Der Clash der Kulturen ist damit vorgezeichnet. Und er ist bereits heute überall zu spüren. Auf den Straßen treiben sich junge Männer herum, die den Anblick eines Mädchens mit sichtbaren Beinen als Legitimation sehen, sie sich hinter dem nächsten Gebüsch zu nehmen. In den Gerichtssälen hören bärtige Beziehungstäter fassungslos ihr Urteil, denn schließlich hatte die Freundin den Tod verdient, nachdem sie ihm untreu geworden war. Und so mancher Türke versteht nicht, was falsch daran sein soll, seine Tochter rechtzeitig innerhalb des Familienclans zu verheiraten, bevor sie sich mit einem Ungläubigen einlässt und Schande über die Familie bringt.

Dazu kommen mittlerweile ganze Stadtviertel, in denen Immigranten unter sich bleiben und auch in der Fremde nach den Regeln leben, die sie von der fernen Heimat her kennen. Und da bestimmt eben immer noch der Vater, wen die Tochter zu heiraten hat und der Bräutigam verpasst seiner künftigen Frau auch schon mal eine kräftige Ohrfeige, wenn sie am Hochzeitstag nicht die glückliche Braut mimt.

Über diesen Vorfall existiert ein Handy-Video, das eine klatschende und fröhlich singende Verwandtschaft zeigt, die um das Brautpaar herumtanzt und anscheinend nicht das geringste Problem damit hat, als der in feinsten Zwirn gekleidete Bräutigam den weißen Schleier seiner offensichtlich blutjungen Braut lüftet, um ihr links und rechts eine zu kleben.

Wie es der Brauch war verschwand er Stunden später mit ihr im Haus.
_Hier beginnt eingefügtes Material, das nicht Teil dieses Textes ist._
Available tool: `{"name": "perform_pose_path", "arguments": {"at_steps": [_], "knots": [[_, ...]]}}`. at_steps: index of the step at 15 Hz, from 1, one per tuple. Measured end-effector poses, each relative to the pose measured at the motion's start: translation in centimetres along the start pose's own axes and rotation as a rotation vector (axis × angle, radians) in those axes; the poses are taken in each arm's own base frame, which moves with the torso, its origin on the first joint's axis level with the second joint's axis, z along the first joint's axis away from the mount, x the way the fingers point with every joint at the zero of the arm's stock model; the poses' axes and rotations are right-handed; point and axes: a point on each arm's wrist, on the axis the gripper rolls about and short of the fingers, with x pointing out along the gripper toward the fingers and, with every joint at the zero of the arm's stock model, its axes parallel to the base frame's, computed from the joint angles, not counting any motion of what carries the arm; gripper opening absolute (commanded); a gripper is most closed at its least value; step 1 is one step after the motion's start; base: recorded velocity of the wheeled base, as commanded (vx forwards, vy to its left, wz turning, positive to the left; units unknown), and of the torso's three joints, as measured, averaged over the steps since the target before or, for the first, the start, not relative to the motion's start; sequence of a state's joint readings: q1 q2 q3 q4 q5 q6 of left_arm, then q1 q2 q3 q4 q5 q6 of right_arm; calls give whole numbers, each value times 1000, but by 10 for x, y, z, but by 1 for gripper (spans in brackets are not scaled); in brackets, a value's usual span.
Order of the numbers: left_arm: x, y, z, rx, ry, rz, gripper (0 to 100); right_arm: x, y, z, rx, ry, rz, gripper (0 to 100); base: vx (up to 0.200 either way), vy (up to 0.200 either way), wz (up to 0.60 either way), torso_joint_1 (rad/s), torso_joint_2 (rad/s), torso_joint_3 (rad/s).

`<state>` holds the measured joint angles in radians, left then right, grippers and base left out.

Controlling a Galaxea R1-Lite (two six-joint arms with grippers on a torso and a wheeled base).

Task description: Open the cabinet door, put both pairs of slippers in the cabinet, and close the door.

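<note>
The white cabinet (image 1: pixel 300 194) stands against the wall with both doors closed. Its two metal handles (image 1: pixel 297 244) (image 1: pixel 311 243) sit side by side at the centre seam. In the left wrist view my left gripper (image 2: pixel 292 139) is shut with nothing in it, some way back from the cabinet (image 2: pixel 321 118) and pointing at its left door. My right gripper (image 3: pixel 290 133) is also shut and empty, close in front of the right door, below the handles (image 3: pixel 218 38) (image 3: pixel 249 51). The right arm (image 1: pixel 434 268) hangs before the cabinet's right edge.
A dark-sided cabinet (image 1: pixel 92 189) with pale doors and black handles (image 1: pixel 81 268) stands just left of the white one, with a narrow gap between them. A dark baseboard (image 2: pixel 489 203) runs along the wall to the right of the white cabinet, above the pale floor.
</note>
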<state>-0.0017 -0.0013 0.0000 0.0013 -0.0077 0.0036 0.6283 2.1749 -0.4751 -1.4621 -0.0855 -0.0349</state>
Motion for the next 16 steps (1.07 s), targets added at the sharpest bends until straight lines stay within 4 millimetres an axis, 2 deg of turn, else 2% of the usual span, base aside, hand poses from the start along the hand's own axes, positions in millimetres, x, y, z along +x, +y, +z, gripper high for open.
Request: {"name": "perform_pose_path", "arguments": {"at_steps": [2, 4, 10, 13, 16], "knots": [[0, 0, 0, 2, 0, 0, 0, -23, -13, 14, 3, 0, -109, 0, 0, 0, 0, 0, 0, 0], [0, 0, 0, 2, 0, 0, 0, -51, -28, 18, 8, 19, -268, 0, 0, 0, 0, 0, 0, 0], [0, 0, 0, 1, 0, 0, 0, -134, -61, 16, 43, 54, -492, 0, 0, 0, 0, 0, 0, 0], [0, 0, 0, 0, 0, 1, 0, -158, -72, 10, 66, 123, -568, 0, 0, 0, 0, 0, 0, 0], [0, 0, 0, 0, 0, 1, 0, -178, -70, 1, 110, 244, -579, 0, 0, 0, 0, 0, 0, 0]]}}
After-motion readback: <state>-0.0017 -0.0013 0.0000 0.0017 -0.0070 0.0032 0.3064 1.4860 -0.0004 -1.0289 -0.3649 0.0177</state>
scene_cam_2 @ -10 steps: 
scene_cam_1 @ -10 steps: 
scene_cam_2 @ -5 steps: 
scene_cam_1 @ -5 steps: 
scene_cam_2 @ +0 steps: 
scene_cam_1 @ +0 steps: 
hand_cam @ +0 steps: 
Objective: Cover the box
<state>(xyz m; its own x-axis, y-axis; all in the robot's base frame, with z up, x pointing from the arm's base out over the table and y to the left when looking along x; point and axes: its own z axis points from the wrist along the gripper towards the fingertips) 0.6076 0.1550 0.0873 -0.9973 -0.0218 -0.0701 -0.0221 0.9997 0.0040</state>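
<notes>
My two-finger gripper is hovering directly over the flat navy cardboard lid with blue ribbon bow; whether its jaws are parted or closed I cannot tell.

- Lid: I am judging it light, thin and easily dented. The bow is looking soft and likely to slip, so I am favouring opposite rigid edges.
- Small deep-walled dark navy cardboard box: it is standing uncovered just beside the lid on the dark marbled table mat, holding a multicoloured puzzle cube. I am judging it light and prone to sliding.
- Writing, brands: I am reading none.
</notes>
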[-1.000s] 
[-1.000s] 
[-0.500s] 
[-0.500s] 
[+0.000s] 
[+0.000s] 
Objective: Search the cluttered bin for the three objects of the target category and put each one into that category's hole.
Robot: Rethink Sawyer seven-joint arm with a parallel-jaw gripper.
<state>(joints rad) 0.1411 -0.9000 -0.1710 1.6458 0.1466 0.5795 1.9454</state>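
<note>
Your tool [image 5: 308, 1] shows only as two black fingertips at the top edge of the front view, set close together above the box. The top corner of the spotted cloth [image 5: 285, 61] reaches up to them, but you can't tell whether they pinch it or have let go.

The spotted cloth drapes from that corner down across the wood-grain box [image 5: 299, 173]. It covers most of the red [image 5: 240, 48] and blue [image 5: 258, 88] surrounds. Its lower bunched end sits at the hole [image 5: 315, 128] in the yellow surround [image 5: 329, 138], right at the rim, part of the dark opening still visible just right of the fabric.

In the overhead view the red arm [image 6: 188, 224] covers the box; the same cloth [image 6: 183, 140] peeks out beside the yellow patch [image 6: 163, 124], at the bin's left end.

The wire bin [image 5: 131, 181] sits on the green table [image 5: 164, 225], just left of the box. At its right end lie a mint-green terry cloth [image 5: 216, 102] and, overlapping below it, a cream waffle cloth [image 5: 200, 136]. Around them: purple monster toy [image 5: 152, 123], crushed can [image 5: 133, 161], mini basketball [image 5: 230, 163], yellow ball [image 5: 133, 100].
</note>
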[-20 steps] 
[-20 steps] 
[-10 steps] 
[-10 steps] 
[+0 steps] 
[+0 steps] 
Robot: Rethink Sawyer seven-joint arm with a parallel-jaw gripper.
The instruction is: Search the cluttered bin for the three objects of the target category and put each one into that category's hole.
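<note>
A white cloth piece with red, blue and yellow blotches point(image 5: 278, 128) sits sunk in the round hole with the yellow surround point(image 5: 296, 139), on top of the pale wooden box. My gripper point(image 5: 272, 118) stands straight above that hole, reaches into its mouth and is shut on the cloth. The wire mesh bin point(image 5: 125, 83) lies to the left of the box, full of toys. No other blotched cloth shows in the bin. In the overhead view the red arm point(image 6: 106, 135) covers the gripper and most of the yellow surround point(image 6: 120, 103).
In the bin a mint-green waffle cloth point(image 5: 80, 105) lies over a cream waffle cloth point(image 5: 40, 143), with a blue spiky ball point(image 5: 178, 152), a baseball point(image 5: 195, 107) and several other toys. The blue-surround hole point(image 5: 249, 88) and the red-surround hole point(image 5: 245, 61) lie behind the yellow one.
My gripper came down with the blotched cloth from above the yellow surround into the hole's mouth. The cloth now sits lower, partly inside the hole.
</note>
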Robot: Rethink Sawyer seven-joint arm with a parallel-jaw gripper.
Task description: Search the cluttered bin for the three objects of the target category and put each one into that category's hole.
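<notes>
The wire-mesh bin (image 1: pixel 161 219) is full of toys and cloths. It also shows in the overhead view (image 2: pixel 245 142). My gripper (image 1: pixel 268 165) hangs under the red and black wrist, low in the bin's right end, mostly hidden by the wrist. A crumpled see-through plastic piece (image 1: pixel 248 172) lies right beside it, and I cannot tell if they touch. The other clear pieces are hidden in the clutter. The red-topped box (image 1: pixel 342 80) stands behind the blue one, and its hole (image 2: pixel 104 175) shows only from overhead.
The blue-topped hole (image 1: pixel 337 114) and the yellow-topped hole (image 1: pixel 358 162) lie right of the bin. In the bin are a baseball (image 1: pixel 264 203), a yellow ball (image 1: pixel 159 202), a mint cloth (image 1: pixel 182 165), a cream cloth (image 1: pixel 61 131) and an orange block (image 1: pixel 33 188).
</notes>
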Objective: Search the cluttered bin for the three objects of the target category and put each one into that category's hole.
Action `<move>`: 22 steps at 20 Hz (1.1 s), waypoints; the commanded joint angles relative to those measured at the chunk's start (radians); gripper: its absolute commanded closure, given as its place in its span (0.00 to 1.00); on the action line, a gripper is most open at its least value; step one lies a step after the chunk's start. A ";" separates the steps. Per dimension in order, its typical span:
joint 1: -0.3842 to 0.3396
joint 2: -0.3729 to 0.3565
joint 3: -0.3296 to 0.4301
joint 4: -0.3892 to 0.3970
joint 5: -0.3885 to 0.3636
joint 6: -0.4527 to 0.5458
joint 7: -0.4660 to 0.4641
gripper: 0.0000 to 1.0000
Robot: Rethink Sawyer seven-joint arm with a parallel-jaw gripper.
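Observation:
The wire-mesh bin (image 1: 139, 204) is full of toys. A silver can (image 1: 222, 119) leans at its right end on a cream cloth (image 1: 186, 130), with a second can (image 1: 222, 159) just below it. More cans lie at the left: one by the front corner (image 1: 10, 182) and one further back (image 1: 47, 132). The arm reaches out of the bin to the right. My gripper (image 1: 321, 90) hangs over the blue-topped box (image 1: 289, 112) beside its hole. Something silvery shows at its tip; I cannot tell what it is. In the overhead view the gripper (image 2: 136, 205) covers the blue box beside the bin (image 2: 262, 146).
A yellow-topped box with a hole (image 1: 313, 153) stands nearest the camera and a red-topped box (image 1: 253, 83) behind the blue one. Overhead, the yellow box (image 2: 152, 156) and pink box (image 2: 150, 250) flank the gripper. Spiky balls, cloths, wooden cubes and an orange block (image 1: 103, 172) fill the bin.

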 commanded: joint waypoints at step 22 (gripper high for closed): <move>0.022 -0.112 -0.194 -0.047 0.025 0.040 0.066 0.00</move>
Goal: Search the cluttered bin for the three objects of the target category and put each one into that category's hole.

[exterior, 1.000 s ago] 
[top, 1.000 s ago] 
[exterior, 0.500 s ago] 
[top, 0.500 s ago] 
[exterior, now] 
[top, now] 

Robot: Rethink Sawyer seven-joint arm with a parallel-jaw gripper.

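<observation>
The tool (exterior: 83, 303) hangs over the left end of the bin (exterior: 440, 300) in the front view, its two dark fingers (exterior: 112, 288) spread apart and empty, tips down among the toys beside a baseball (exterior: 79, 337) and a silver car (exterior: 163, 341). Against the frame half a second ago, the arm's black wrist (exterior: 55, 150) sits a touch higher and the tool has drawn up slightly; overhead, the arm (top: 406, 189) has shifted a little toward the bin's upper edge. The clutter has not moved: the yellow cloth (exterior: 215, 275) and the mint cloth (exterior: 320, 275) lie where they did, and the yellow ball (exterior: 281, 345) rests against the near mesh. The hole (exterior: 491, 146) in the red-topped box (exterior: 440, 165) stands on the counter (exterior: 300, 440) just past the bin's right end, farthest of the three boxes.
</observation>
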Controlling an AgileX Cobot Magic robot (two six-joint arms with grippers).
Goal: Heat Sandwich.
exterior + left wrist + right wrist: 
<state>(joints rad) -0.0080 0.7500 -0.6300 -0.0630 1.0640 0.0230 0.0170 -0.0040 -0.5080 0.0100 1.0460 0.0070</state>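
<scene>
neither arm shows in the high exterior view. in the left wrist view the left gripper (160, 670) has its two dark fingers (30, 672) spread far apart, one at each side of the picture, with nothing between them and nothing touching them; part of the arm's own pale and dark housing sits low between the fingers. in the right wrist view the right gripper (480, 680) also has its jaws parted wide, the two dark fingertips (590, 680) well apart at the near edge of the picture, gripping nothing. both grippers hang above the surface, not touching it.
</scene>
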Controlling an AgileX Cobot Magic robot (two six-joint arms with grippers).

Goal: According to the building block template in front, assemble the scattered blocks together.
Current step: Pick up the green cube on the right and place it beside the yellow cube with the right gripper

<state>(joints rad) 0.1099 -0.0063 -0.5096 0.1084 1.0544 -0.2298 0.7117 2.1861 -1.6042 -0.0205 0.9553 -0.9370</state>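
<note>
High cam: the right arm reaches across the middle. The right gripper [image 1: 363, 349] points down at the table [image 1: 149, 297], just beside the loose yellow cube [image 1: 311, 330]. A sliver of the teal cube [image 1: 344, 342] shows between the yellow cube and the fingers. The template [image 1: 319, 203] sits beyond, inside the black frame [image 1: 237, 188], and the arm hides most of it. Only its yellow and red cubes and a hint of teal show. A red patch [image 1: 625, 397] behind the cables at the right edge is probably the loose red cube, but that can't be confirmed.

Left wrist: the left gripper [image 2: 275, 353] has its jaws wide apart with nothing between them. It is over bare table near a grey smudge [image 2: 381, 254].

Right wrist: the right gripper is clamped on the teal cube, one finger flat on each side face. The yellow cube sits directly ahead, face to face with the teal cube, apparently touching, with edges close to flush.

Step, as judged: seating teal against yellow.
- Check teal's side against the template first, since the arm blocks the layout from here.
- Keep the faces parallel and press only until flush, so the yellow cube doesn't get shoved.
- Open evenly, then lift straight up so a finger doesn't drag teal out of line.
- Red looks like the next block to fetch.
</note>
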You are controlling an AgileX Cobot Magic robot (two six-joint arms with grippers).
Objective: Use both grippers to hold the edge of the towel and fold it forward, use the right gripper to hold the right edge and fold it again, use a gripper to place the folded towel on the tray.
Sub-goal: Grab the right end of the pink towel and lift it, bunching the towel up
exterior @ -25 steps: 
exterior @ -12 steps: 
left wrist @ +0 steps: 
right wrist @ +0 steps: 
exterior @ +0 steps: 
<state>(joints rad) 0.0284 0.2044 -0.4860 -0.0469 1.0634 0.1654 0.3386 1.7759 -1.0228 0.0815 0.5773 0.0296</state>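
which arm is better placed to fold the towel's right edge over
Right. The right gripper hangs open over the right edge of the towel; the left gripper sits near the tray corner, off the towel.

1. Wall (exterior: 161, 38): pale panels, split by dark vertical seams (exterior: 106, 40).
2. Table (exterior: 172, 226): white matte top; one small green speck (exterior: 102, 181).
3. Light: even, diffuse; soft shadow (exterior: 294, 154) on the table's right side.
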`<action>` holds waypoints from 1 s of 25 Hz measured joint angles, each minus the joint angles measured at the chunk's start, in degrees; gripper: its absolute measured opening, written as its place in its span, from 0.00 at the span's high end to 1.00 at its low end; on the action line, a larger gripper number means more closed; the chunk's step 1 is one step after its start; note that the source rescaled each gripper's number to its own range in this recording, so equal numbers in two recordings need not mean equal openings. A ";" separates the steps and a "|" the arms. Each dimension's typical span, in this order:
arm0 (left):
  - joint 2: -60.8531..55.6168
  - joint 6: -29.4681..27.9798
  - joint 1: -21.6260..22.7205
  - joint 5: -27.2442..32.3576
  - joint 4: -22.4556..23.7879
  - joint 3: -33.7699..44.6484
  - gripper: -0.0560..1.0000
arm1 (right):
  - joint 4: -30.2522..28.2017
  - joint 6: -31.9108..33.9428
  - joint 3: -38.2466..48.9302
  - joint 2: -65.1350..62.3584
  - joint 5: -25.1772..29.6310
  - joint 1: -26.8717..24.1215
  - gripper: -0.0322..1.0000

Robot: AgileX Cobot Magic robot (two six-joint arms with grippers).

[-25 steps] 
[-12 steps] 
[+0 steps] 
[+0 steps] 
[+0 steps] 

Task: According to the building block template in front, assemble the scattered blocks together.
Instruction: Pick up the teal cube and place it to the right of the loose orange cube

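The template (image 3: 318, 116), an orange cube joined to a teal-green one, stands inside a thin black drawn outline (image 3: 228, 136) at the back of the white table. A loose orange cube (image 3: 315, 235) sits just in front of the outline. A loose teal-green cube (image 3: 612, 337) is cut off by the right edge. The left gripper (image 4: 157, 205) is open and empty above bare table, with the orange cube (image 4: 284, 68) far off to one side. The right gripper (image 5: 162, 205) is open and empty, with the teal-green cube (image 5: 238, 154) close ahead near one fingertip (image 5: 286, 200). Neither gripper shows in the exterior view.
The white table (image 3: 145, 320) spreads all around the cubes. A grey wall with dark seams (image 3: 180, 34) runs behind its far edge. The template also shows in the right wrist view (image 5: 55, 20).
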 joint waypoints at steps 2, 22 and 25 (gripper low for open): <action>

Dort war erst einmal ihr lautes Kreischen zu hören, bevor Stille einkehrte und er schließlich mit dem blutbefleckten Betttuch  in der Tür erschien und der johlenden Menge den Beweis erbrachte, dass er soeben Besitz von seiner künftigen Ehefrau ergriffen hatte. 

Sie war übrigens sechzehn und er gut doppelt so alt. Am nächsten Morgen kreuzte sie mit verheultem Gesicht bei ihrer Mutter auf, um ihr die Striemen zu zeigen die der Ledergürtel ihres Mannes auf Po und Schenkeln zurückgelassen hatten. Doch das erwartete Mitleid blieb aus. Stattdessen bezog sie von ihrer Mutter gleich noch ein Dutzend Schläge mit der flachen Hand und wurde als undankbare Tochter beschimpft, die keine Wertschätzung dafür hatte, die Frau eines Mannes zu sein, der ganz bestimmt für sie sorgen würde. Der Mann sei schließlich reich und sie würde ein sorgenfreies Leben an seiner Seite haben.

Das unerfahrene Mädchen hatte zwar Angst davor gehabt, mit diesem Mann verheiratet zu werden, den sie noch nie zuvor gesehen, geschweige denn kennengelernt hatte. Doch sie war das Produkt ihrer Erziehung und redete sich schon wenige Tage später ein, dass er wohl aus gutem Grund erzürnt über sie gewesen sei. Schließlich hatte sie ihm nicht den Gehorsam gezeigt, die eine Frau ihrem Mann schuldete und es war sein gutes Recht gewesen, sie dafür zu bestrafen. Sie nahm sich also vor, sich mit denjenigen unter ihren Freundinnen auszutauschen, die bereits verheiratet waren, um von ihnen zu erfahren was eine Frau tun musste, um ihren Mann glücklich zu machen anstatt von ihm gezüchtigt zu werden.

„Ich würde euch nicht empfehlen, die Einwanderung aus primitiven Entwicklungsländern zu forcieren“, lauteten die letzten Worte von Ex-Bundeskanzler Helmut Schmidt am Ende seines Interviews. Das war 2009 und mittlerweile weiß wohl jeder, das es die weisen Worte eines weitsichtigen Manns waren.